• Requirement:
Restate all the lines below word for word, but omit the pictures.

• Information provided:
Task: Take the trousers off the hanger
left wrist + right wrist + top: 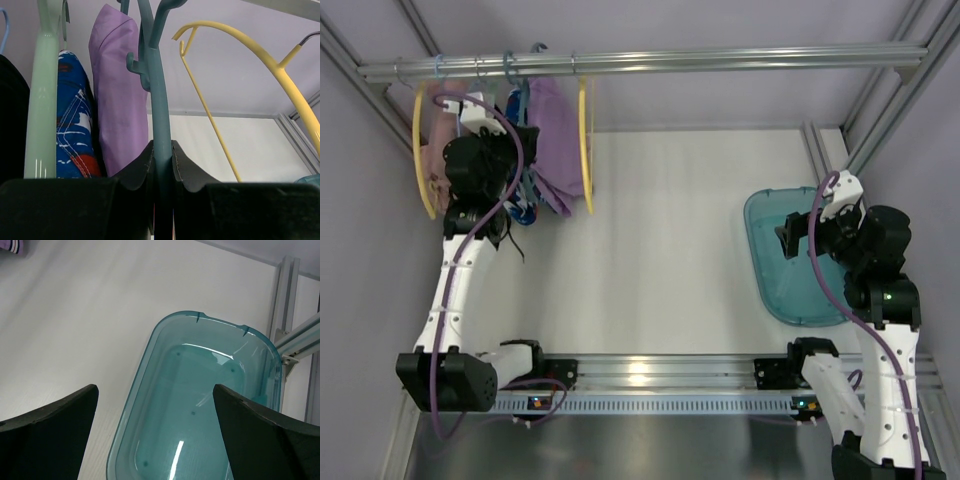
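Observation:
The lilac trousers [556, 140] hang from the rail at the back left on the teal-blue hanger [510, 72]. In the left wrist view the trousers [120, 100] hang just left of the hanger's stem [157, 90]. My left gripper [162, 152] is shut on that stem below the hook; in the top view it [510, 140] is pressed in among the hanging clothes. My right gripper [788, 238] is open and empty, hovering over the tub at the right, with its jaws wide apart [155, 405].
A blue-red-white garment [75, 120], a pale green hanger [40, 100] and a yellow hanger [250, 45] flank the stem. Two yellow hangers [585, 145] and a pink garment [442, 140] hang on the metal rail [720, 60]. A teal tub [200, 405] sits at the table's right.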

• Expected output:
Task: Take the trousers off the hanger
left wrist + right wrist + top: 
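Observation:
The lilac trousers [556, 140] hang from the rail at the back left on the teal-blue hanger [510, 72]. In the left wrist view the trousers [120, 100] hang just left of the hanger's stem [157, 90]. My left gripper [162, 152] is shut on that stem below the hook; in the top view it [510, 140] is pressed in among the hanging clothes. My right gripper [788, 238] is open and empty, hovering over the tub at the right, with its jaws wide apart [155, 405].
A blue-red-white garment [75, 120], a pale green hanger [40, 100] and a yellow hanger [250, 45] flank the stem. Two yellow hangers [585, 145] and a pink garment [442, 140] hang on the metal rail [720, 60]. A teal tub [200, 405] sits at the table's right.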

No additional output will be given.